TASK DESCRIPTION: Under this line are records; the part from the line containing "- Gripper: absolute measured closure" through the line containing "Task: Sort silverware" should be repeated exactly. Please exclude pictures.

◆ ◆ ◆ ◆

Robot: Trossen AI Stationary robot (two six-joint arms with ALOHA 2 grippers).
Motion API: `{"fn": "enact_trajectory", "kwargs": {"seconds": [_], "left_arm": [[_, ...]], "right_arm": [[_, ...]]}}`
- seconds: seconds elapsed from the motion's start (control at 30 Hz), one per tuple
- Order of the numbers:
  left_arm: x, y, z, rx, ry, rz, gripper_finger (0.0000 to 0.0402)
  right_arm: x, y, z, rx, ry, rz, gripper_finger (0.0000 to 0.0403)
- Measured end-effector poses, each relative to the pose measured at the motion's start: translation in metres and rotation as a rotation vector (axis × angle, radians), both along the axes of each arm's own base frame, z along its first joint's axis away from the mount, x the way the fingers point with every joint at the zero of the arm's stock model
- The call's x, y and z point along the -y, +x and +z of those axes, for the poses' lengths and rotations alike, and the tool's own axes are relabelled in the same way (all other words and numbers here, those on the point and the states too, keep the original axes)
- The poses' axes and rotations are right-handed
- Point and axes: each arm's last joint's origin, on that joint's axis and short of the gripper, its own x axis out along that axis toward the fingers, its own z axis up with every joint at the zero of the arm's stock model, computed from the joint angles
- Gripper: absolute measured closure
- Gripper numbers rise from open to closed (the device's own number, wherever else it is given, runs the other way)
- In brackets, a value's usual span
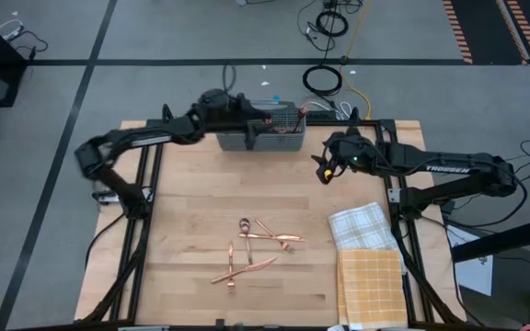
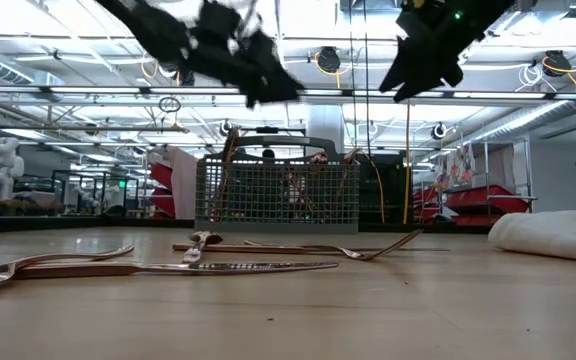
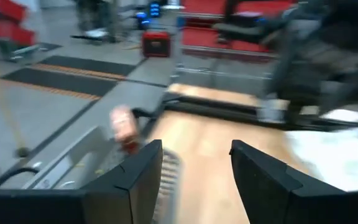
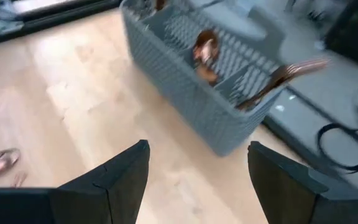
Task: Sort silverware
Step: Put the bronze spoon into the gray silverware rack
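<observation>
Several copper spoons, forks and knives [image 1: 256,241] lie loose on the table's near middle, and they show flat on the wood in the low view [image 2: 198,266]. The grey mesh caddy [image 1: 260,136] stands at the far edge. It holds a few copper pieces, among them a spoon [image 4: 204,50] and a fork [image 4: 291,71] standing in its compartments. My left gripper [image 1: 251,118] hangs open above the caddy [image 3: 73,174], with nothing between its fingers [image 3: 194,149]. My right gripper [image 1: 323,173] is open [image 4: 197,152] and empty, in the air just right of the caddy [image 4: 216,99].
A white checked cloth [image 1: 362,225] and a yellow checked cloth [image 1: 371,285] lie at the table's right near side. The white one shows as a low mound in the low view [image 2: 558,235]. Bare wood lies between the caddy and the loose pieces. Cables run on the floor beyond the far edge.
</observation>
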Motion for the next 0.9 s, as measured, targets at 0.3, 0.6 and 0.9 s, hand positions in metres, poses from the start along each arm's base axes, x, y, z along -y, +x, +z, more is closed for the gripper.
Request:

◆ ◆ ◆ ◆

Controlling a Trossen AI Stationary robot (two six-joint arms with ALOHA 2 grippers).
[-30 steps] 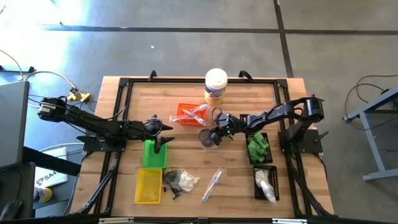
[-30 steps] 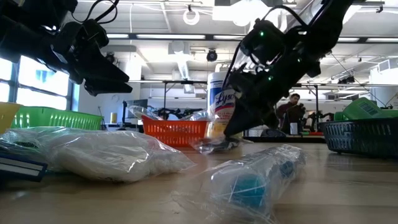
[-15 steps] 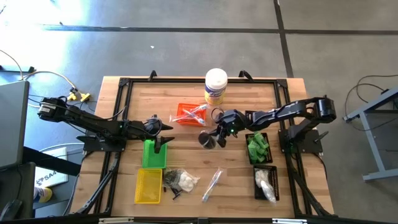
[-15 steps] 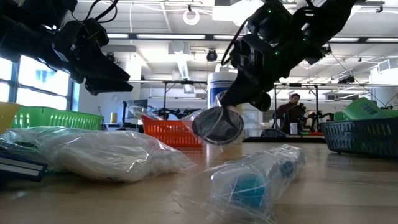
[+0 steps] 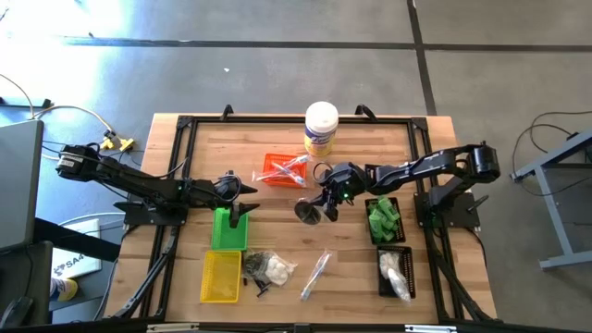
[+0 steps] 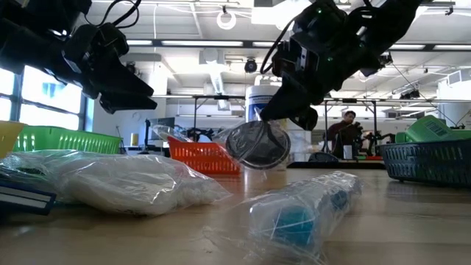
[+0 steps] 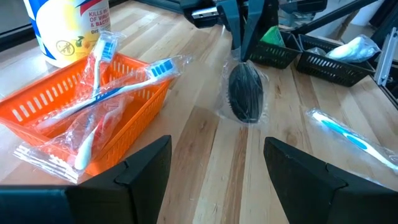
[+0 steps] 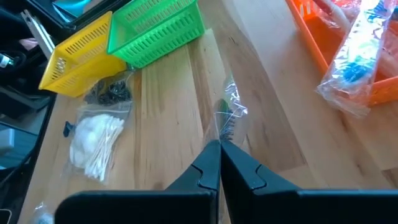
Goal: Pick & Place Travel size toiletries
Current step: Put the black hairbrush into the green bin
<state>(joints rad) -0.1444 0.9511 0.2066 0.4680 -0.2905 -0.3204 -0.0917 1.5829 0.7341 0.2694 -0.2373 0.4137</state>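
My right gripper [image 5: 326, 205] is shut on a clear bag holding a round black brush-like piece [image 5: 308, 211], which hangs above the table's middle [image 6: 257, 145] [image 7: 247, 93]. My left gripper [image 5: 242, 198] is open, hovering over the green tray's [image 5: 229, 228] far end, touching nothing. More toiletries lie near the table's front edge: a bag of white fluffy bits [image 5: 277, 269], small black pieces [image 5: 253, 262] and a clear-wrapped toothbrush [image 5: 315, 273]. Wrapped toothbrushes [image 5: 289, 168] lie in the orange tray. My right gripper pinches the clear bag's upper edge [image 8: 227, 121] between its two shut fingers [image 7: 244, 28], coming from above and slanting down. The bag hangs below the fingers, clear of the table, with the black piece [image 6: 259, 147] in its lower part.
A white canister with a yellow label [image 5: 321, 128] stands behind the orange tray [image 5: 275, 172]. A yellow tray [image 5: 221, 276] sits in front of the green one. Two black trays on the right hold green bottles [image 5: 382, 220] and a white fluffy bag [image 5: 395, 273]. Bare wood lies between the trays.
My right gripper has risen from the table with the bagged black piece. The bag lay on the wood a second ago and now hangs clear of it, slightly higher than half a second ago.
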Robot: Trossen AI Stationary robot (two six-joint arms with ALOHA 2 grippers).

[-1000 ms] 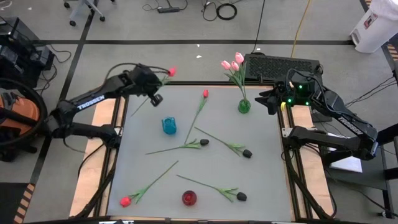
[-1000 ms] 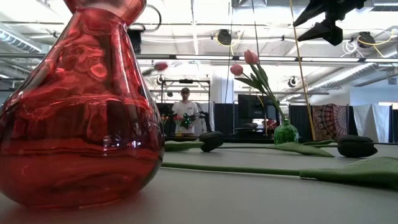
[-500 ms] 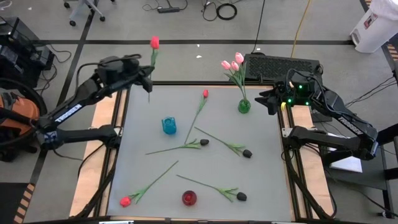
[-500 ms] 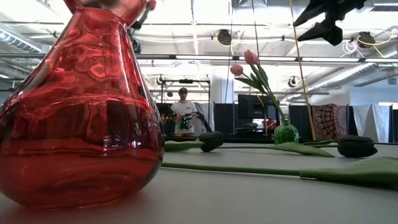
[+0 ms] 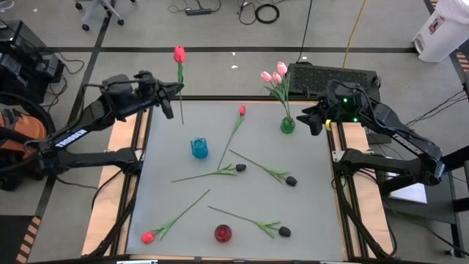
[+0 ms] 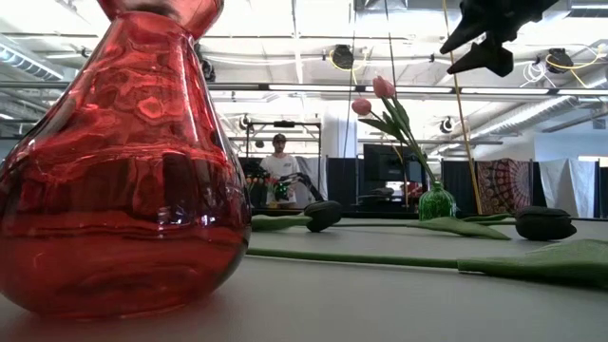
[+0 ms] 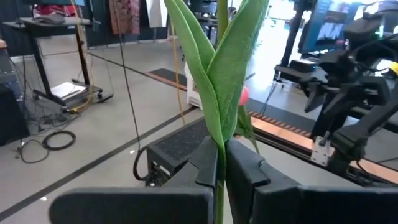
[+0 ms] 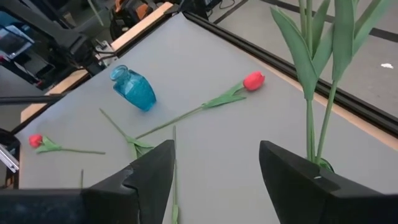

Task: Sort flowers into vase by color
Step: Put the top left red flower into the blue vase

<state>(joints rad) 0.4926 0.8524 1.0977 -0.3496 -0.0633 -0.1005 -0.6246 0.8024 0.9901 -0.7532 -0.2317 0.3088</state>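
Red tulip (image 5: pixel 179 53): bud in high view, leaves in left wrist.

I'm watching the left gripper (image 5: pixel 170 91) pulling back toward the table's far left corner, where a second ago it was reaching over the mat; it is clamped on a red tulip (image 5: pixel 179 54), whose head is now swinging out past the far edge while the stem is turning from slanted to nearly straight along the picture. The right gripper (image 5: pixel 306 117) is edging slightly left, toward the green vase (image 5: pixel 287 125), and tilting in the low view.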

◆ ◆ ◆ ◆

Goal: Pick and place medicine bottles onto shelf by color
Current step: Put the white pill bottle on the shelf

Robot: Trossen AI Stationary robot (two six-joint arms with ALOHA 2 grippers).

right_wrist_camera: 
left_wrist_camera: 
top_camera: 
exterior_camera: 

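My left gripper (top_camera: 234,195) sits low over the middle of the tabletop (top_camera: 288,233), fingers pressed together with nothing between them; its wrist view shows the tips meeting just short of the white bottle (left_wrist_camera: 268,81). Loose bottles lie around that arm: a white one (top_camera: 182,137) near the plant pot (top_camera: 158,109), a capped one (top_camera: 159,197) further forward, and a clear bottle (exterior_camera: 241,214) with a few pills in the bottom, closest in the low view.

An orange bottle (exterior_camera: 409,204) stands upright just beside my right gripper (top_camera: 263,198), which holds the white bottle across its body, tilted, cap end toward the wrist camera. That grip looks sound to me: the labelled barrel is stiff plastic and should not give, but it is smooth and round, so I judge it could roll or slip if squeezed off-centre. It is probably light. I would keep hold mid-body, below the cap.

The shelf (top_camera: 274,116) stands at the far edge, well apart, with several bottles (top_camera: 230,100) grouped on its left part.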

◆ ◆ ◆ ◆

ANSWER TO THIS PROBLEM:
- Gripper: absolute measured closure
- Gripper numbers rise from open to closed (the device's own number, wherever else it is given, runs the other way)
- In brackets, a value's usual span
Task: Sort silverware

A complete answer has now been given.